→ **To do**: From the listing below, copy only the lines running from the line that contains "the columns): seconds" to the line that contains "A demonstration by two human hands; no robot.", both included.

→ **Task input**:
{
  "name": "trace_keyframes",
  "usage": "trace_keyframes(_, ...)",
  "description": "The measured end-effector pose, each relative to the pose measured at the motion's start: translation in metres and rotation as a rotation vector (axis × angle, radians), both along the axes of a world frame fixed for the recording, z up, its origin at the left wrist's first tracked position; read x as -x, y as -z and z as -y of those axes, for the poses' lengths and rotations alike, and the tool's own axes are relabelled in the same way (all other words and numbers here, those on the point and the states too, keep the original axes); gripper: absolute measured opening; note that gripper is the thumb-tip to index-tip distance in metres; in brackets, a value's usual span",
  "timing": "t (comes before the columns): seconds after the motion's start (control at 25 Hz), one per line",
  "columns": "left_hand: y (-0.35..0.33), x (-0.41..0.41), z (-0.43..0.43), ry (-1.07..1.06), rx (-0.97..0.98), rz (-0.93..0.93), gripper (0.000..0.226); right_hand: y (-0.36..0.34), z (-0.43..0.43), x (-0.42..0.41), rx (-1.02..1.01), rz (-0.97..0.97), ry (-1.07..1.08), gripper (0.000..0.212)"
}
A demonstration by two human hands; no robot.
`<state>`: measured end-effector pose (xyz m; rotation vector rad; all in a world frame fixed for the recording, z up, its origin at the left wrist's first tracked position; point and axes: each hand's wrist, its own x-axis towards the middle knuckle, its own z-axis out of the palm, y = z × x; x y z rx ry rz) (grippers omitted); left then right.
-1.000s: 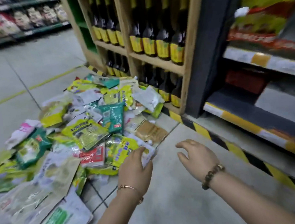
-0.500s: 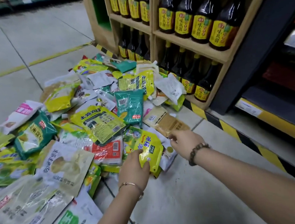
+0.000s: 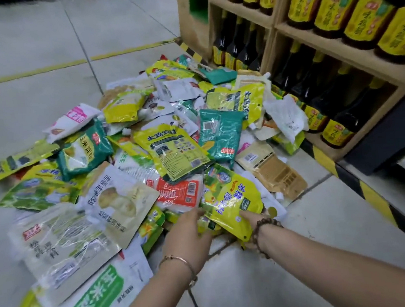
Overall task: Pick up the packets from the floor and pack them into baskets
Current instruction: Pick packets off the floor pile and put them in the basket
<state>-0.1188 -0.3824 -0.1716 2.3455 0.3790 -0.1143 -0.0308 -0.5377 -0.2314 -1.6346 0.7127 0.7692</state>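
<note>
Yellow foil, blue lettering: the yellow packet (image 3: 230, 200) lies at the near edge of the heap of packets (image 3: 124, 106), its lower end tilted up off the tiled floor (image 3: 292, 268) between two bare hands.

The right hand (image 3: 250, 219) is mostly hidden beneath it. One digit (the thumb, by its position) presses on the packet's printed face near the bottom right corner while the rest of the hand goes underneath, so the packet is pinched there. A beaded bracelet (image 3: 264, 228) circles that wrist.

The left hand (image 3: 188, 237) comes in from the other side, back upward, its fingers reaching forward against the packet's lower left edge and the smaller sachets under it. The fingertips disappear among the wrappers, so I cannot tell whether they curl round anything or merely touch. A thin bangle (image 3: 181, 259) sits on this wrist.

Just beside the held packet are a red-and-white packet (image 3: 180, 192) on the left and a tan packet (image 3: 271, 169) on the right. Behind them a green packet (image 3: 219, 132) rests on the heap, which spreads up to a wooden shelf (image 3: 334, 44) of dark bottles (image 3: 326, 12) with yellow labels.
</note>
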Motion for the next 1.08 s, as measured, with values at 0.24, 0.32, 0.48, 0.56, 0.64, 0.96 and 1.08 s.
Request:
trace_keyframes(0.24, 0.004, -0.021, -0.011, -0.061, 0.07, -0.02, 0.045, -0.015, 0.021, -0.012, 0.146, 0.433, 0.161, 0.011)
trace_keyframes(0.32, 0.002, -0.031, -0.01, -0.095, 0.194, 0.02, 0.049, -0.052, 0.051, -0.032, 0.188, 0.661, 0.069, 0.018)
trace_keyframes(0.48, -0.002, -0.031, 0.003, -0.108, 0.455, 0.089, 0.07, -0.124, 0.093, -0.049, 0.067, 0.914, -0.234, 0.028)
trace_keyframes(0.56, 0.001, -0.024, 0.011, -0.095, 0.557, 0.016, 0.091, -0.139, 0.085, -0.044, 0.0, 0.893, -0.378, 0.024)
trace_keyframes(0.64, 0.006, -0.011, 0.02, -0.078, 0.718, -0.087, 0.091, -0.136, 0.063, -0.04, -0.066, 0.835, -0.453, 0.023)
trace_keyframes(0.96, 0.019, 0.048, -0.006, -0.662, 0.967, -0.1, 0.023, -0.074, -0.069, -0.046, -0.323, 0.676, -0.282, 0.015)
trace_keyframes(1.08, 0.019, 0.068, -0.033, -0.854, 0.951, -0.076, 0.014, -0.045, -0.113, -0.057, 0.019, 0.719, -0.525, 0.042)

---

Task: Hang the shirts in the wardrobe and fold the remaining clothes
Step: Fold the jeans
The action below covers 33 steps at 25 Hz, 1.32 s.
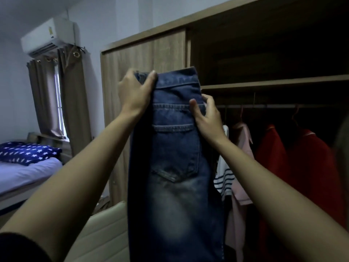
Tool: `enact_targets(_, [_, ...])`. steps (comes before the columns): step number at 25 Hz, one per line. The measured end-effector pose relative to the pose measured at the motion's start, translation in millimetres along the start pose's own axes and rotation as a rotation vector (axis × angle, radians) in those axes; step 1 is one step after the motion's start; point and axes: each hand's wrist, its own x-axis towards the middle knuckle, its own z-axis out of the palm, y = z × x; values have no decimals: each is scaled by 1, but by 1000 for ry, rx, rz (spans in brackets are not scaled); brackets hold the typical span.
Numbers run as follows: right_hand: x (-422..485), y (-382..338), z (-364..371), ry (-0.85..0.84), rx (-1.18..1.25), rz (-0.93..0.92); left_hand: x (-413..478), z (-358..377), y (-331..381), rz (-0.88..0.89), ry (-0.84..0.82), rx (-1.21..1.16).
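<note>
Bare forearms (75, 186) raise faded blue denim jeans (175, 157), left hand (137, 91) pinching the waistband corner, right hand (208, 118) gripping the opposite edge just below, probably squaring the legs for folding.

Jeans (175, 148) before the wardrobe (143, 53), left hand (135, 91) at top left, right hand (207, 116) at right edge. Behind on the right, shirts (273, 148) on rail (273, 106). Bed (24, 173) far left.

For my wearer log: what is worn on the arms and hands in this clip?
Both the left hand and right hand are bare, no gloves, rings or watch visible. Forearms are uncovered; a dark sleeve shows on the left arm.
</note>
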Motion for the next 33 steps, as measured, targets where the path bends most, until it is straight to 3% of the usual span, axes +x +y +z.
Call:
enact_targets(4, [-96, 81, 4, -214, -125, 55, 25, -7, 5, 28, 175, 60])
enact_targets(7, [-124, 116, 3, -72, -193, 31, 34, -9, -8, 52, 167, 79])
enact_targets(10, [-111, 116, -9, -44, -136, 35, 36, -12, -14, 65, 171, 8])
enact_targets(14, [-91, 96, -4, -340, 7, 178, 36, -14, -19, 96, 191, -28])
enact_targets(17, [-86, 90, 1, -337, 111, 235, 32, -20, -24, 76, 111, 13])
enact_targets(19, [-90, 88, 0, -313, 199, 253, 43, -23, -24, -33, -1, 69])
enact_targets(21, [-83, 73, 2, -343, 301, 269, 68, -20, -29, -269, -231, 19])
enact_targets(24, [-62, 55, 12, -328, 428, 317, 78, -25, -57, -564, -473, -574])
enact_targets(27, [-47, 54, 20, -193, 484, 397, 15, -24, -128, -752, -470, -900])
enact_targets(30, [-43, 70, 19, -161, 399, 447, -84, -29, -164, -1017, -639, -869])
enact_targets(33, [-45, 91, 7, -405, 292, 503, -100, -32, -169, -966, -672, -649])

→ **Answer for this exercise**:
  "timing": "t (comes before the columns): seconds after the motion's start (control at 25 Hz), one per line",
  "columns": "left_hand: y (-0.35..0.33), x (-0.41..0.41), z (-0.43..0.43), ry (-1.07..1.06), rx (-0.97..0.98), rz (-0.93..0.93), gripper (0.000..0.226); right_hand: y (-0.36..0.34), z (-0.43..0.43), x (-0.42..0.41), rx (-1.02..1.01), rz (-0.97..0.97), ry (-1.07..1.08), gripper (0.000..0.212)"
}
A demonstration by two human hands; no robot.

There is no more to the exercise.